:: What needs to be done ::
From the line below that contains "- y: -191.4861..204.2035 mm" to the line that contains "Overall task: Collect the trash", repeat every line exactly, both ends included, and nothing else.

:: Information supplied ::

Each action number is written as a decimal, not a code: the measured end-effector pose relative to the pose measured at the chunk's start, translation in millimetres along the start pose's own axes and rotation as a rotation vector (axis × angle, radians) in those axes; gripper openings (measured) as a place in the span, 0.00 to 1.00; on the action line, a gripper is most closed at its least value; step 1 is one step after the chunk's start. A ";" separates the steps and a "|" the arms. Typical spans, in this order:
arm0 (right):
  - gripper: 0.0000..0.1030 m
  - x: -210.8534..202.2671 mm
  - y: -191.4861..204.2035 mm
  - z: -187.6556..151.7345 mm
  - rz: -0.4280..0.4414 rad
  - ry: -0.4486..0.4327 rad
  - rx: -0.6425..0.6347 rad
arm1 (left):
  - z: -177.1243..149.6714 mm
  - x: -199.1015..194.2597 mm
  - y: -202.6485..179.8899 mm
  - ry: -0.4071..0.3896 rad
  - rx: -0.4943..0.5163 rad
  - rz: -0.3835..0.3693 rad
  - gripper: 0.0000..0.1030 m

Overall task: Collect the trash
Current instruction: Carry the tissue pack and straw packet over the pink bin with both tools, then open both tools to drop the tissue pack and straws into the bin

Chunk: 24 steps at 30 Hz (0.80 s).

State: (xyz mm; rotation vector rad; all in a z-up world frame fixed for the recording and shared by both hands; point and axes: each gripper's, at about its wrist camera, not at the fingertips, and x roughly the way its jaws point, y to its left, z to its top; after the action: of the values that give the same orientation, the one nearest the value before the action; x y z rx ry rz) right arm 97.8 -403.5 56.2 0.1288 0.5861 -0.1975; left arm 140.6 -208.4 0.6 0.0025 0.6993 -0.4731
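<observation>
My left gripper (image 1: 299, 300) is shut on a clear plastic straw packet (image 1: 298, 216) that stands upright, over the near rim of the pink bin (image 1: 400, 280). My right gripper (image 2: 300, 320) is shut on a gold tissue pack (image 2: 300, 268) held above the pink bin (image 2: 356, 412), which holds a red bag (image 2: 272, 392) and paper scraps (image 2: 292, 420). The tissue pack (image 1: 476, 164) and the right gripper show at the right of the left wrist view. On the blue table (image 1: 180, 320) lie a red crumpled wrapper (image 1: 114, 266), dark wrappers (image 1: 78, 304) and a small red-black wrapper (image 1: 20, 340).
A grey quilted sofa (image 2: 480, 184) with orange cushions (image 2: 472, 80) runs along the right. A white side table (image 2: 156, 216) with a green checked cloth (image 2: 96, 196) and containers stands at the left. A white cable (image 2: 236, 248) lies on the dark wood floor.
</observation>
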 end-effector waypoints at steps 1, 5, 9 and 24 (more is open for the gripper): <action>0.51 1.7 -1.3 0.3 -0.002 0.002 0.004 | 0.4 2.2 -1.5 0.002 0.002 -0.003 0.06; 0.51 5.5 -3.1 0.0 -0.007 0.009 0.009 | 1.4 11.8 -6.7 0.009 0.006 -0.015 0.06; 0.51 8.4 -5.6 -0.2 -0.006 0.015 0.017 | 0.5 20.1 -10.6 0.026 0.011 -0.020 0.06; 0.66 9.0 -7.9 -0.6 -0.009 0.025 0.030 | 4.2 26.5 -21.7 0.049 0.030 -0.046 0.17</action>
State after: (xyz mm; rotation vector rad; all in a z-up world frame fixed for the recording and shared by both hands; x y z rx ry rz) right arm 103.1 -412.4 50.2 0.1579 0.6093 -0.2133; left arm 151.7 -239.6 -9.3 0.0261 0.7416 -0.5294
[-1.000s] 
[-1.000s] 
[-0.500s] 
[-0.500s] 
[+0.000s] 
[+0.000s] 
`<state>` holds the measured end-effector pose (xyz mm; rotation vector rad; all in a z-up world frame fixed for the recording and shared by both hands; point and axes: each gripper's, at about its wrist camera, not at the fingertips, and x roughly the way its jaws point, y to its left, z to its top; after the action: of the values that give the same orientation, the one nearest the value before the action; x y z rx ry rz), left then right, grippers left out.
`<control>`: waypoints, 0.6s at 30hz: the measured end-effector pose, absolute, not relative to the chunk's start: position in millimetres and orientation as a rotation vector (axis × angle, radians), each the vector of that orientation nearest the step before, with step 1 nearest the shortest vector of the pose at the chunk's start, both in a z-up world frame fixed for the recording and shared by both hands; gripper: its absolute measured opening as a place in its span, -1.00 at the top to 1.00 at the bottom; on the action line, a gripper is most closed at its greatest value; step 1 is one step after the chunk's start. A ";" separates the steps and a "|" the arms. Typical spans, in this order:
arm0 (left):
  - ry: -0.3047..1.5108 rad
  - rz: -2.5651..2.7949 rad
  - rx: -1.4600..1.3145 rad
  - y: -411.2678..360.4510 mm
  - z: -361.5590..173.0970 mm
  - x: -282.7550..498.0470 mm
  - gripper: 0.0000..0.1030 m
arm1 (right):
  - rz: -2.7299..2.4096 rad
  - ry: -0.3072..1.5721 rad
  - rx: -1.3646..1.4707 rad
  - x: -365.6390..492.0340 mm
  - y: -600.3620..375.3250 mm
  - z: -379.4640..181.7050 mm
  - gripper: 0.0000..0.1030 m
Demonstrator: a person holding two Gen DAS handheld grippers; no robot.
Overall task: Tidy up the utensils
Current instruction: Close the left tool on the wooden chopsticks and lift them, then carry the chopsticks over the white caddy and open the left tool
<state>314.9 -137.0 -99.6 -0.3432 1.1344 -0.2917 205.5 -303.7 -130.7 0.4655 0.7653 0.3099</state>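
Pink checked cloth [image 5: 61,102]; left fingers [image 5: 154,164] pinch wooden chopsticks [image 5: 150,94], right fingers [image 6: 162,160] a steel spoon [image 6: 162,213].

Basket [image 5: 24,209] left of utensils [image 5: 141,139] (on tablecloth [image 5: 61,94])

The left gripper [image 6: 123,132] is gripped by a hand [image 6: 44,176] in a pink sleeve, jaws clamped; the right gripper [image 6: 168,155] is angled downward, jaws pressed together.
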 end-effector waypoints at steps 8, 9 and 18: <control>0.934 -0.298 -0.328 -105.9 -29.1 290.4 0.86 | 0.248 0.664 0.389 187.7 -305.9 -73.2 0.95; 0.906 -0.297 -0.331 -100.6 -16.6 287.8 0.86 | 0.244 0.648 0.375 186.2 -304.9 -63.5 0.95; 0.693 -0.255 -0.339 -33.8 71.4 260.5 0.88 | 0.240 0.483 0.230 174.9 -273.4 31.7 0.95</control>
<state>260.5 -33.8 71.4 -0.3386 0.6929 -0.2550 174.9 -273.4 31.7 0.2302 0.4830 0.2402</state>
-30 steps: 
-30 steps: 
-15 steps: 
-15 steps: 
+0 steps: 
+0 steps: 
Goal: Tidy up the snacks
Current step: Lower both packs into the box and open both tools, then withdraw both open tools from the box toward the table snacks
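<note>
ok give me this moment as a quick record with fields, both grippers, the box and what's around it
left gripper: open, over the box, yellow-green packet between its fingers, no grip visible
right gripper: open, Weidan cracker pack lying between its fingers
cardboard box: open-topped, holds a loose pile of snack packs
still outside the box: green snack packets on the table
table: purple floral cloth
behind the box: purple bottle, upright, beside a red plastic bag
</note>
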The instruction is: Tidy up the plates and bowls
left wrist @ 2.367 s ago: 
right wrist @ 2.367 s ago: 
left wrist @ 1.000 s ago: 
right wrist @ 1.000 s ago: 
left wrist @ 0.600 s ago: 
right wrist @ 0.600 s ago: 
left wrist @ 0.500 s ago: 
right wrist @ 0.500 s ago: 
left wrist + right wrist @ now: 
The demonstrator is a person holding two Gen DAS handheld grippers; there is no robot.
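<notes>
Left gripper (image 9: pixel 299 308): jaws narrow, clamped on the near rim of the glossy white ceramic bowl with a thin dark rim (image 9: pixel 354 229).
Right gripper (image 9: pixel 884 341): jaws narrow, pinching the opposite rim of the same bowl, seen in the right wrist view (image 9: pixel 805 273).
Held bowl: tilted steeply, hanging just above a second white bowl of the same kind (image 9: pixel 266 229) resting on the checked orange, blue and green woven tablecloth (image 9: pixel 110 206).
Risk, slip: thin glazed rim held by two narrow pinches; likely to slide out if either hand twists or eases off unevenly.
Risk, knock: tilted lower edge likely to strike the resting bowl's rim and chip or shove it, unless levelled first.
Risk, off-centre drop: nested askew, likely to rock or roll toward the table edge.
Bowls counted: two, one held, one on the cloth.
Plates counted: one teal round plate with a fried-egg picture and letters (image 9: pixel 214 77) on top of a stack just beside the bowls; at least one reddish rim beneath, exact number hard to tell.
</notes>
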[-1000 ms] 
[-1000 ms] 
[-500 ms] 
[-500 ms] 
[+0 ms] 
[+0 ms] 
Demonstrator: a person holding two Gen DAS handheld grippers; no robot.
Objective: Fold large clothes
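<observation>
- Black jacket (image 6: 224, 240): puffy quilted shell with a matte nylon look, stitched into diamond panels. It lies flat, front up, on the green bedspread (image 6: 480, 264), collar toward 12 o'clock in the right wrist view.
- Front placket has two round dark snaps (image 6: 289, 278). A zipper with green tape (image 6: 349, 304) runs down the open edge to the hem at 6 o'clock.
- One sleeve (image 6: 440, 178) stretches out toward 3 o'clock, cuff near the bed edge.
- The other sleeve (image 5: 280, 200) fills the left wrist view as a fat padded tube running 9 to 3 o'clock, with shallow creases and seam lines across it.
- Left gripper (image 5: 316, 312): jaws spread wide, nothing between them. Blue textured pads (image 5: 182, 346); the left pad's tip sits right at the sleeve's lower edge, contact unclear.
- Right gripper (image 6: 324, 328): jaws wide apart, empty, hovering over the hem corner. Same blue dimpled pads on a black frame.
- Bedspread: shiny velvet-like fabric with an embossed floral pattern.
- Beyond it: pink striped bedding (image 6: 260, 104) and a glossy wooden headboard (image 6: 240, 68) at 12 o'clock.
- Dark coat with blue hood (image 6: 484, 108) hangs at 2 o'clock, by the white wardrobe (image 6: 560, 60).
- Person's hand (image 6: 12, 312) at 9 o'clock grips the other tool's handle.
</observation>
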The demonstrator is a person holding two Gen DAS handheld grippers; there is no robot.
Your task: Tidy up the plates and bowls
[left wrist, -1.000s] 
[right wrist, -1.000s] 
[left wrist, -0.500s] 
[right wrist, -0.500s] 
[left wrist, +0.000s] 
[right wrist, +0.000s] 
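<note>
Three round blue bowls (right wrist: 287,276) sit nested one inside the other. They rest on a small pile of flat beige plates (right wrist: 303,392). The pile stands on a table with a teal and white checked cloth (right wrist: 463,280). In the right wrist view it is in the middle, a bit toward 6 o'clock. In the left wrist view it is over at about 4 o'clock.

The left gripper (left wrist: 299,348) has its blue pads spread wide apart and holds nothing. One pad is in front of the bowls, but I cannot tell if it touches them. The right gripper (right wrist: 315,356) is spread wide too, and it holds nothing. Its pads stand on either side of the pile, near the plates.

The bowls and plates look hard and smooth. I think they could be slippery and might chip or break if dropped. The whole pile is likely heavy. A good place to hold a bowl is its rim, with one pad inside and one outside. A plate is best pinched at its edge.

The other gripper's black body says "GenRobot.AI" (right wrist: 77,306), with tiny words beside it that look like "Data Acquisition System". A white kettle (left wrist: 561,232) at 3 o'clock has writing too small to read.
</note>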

:: Response ::
  - y: -191.4861..204.2035 mm
  - z: -187.6556..151.7345 mm
  - rz: -0.4280..0.4414 rad
  - ry: -0.4486..0.4327 rad
  - rx: -0.6425..0.6347 rad
arm1 (left):
  - z: -177.1243..149.6714 mm
  - x: -199.1015..194.2597 mm
  - y: -202.6485..179.8899 mm
  - ry: -0.4071..0.3896 rad
  - rx: -0.4943..0.5163 rad
  - rz: -0.3835..0.3693 rad
  - gripper: 0.0000..0.1030 m

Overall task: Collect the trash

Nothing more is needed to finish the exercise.